• **Exercise**
In the material below, the lines from the one containing "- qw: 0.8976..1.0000" through the one containing "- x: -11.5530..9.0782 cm" are to be given again exactly, ends included, and no others.

• **Supplied material**
- - - - -
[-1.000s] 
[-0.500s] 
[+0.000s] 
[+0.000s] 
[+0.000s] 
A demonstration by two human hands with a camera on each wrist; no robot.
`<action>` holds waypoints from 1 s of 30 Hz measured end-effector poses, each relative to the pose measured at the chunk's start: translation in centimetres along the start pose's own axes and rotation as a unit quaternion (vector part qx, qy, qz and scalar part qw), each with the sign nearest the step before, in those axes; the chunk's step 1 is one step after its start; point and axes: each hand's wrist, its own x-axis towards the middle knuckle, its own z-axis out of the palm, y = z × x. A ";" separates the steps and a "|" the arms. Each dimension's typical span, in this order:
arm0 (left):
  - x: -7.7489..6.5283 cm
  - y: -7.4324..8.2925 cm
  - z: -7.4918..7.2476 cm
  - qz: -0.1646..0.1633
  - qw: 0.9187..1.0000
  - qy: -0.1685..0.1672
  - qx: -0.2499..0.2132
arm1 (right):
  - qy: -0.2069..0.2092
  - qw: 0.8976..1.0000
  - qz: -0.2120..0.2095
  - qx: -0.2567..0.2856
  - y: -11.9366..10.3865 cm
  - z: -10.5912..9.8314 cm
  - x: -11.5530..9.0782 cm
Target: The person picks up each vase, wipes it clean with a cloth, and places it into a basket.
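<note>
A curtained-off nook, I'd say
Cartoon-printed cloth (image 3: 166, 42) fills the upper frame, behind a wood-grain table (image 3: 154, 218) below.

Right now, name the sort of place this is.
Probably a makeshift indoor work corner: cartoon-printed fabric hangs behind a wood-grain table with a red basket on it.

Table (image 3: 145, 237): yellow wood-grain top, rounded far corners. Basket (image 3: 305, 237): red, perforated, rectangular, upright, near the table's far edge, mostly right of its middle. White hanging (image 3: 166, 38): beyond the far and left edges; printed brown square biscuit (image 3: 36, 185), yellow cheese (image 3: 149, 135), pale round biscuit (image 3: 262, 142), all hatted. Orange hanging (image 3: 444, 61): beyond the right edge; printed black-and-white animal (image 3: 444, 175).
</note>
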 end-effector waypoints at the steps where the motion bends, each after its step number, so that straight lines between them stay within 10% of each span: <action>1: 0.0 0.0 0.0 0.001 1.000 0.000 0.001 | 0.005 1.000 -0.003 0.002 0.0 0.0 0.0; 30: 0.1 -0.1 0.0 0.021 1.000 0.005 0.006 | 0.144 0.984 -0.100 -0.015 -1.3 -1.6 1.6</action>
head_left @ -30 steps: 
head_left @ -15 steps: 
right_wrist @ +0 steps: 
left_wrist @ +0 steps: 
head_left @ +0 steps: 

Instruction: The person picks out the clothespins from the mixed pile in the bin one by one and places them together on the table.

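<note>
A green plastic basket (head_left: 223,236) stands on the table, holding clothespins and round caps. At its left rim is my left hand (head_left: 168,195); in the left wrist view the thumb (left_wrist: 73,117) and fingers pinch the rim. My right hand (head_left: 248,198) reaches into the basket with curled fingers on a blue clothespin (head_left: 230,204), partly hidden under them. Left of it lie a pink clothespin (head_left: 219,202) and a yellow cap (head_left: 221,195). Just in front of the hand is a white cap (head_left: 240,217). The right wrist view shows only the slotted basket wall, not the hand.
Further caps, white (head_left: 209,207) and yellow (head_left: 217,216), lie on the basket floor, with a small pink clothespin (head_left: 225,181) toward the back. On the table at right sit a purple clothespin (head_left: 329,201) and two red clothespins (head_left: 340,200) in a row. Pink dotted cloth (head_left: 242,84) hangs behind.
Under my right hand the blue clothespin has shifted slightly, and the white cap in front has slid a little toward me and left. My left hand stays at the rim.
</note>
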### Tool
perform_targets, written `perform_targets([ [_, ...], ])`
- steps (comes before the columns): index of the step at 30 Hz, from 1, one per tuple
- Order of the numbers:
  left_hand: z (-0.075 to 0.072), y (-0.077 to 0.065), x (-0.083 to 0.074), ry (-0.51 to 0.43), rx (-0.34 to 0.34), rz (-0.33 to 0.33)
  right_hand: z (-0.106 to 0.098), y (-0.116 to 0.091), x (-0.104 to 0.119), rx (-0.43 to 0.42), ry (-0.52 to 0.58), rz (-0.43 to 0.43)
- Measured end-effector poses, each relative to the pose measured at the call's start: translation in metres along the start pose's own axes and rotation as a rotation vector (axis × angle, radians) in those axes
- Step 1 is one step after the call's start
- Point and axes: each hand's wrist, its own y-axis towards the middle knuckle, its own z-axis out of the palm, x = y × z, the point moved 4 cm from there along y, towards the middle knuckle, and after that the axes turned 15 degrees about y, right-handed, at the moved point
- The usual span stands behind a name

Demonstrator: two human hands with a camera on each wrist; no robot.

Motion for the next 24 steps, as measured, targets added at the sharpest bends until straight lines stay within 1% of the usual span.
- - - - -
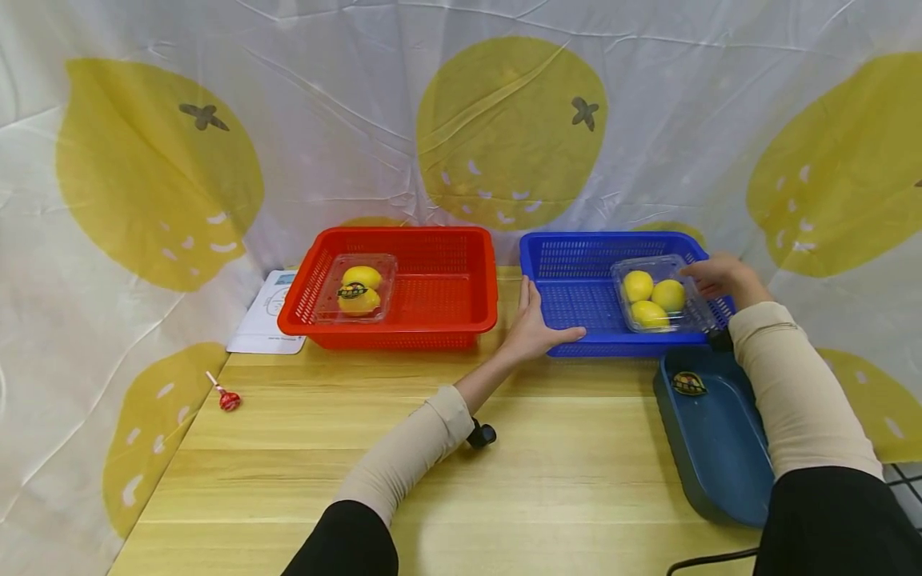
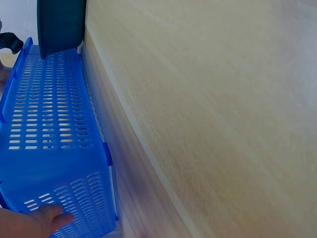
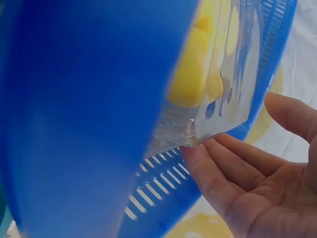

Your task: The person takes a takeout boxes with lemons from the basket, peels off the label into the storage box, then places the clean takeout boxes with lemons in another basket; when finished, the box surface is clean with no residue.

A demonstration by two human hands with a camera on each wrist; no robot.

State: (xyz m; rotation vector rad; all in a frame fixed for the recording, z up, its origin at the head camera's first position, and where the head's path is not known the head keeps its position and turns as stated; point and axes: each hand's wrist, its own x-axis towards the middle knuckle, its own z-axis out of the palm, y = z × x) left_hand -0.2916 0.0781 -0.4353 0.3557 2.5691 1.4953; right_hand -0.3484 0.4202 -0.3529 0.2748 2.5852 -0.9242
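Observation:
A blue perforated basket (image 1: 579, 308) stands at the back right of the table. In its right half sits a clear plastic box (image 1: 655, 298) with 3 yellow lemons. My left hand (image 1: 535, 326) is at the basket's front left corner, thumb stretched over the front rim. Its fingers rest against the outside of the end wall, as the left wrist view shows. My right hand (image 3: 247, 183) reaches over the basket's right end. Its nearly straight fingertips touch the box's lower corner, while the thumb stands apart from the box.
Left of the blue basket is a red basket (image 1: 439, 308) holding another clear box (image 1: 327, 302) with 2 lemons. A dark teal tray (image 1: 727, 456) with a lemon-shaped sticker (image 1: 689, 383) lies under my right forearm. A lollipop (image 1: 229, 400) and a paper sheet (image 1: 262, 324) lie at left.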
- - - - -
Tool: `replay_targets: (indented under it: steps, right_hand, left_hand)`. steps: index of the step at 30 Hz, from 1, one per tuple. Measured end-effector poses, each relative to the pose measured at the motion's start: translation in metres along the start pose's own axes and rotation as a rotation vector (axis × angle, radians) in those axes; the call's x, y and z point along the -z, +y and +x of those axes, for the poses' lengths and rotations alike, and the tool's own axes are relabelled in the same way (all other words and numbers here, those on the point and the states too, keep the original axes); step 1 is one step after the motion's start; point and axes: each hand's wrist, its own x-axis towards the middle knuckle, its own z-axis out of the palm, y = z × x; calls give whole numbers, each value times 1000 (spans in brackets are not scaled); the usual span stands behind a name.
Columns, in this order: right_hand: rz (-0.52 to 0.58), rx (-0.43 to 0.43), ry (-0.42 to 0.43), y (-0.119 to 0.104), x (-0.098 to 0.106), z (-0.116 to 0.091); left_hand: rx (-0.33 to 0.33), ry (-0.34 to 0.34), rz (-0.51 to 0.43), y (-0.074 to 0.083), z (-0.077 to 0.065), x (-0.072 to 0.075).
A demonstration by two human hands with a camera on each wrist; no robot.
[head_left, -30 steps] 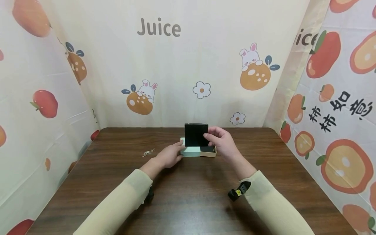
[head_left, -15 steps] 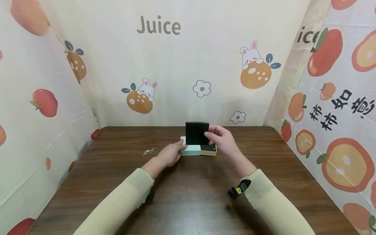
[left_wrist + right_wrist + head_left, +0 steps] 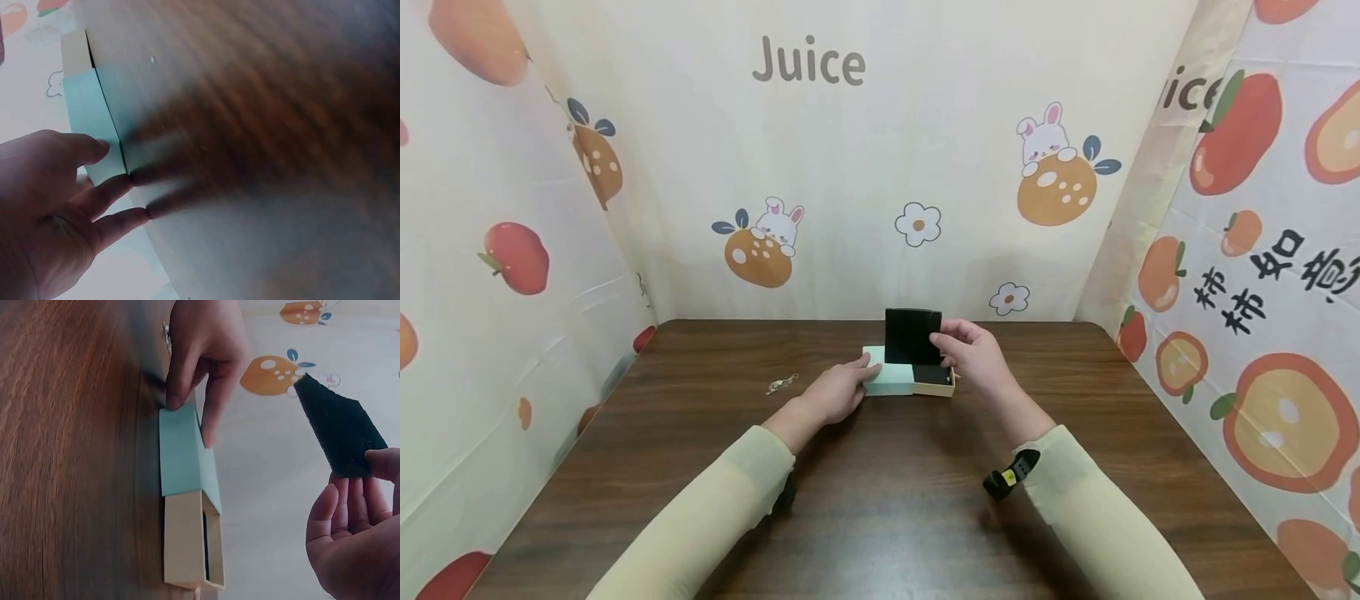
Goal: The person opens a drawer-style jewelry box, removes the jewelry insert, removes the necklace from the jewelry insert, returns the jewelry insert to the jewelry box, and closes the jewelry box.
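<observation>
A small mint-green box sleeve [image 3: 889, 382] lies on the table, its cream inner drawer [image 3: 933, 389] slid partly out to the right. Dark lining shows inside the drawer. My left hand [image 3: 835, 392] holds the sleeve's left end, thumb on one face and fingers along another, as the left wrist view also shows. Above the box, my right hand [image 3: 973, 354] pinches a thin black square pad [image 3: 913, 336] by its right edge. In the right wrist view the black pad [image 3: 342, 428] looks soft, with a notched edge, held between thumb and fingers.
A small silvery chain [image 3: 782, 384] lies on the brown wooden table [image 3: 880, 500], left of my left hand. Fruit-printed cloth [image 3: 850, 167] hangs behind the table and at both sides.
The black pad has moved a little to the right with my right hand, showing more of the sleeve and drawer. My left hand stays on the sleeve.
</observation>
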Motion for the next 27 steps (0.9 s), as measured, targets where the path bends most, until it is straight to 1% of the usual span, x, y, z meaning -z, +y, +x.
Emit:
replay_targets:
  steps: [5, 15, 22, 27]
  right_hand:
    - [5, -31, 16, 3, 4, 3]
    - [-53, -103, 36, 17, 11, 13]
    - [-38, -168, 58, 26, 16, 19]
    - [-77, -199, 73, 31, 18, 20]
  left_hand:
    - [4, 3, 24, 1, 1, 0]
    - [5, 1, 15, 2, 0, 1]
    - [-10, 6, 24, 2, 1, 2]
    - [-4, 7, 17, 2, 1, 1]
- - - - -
• **Task output**
  - qw: 0.8976..1.0000
  - qz: -0.2120..0.2095
  - qx: -0.2567..0.2856
  - y: -11.9366..10.3865 cm
  - z: -10.5912..9.8314 cm
  - x: -11.5530..9.0782 cm

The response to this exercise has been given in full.